## REQUIREMENT:
Begin with the line that holds "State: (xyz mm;" and repeat each line after it exactly, ending with the last line of the listing.

## DATA BLOCK:

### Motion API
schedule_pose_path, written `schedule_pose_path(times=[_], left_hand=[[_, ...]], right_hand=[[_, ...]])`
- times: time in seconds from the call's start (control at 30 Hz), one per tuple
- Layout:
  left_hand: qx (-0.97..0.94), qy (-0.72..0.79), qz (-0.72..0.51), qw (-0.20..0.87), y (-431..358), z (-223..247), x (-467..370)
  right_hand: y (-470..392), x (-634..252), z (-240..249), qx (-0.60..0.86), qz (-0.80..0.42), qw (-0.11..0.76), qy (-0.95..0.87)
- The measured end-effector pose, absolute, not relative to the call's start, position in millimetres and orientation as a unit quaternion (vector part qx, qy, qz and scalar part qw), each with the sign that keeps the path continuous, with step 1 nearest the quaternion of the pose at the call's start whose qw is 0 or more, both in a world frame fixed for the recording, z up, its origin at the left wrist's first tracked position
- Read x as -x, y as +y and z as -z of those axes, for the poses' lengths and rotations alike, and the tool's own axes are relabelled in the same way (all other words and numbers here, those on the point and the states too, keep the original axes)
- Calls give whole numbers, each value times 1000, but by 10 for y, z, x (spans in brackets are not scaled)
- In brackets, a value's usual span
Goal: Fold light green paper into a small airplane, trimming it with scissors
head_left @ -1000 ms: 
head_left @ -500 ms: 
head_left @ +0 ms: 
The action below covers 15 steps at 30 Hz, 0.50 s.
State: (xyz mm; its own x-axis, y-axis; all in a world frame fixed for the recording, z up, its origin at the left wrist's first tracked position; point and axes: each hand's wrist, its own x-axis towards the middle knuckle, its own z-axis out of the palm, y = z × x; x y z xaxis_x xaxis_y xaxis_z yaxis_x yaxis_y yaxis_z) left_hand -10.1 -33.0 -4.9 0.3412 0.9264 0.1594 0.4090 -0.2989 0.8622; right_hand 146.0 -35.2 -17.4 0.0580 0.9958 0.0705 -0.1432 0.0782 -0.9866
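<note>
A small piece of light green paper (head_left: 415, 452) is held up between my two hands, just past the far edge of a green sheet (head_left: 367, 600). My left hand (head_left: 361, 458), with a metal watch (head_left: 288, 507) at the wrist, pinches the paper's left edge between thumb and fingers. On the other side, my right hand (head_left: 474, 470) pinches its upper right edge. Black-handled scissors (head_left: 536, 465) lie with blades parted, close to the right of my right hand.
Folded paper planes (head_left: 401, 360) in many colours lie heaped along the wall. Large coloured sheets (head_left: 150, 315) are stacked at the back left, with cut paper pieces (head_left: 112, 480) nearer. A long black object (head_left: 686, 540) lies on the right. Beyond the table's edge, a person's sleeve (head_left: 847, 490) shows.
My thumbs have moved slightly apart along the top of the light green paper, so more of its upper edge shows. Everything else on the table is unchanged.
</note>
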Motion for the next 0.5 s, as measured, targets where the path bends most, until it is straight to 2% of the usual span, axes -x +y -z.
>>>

## SOLUTION FOR THIS TASK:
State: (xyz mm; its own x-axis, y-axis; all in a world frame fixed for the recording, z up, its origin at the left wrist's first tracked position; point and axes: each hand's wrist, its own x-axis towards the middle knuckle, its own z-axis out of the palm, y = z × x; x y z xaxis_x xaxis_y xaxis_z yaxis_x yaxis_y yaxis_z) left_hand -10.1 -33.0 -4.9 0.3412 0.9264 0.1594 0.4090 -0.2989 0.8622; right_hand 146.0 -35.2 -17.4 0.0580 0.9958 0.0705 -0.1432 0.0782 -0.9866
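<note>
A small piece of light green paper (head_left: 415, 452) is held up between my two hands, just past the far edge of a green sheet (head_left: 367, 600). My left hand (head_left: 361, 458), with a metal watch (head_left: 288, 507) at the wrist, pinches the paper's left edge between thumb and fingers. On the other side, my right hand (head_left: 474, 470) pinches its upper right edge. Black-handled scissors (head_left: 536, 465) lie with blades parted, close to the right of my right hand.
Folded paper planes (head_left: 401, 360) in many colours lie heaped along the wall. Large coloured sheets (head_left: 150, 315) are stacked at the back left, with cut paper pieces (head_left: 112, 480) nearer. A long black object (head_left: 686, 540) lies on the right. Beyond the table's edge, a person's sleeve (head_left: 847, 490) shows.
My thumbs have moved slightly apart along the top of the light green paper, so more of its upper edge shows. Everything else on the table is unchanged.
</note>
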Motion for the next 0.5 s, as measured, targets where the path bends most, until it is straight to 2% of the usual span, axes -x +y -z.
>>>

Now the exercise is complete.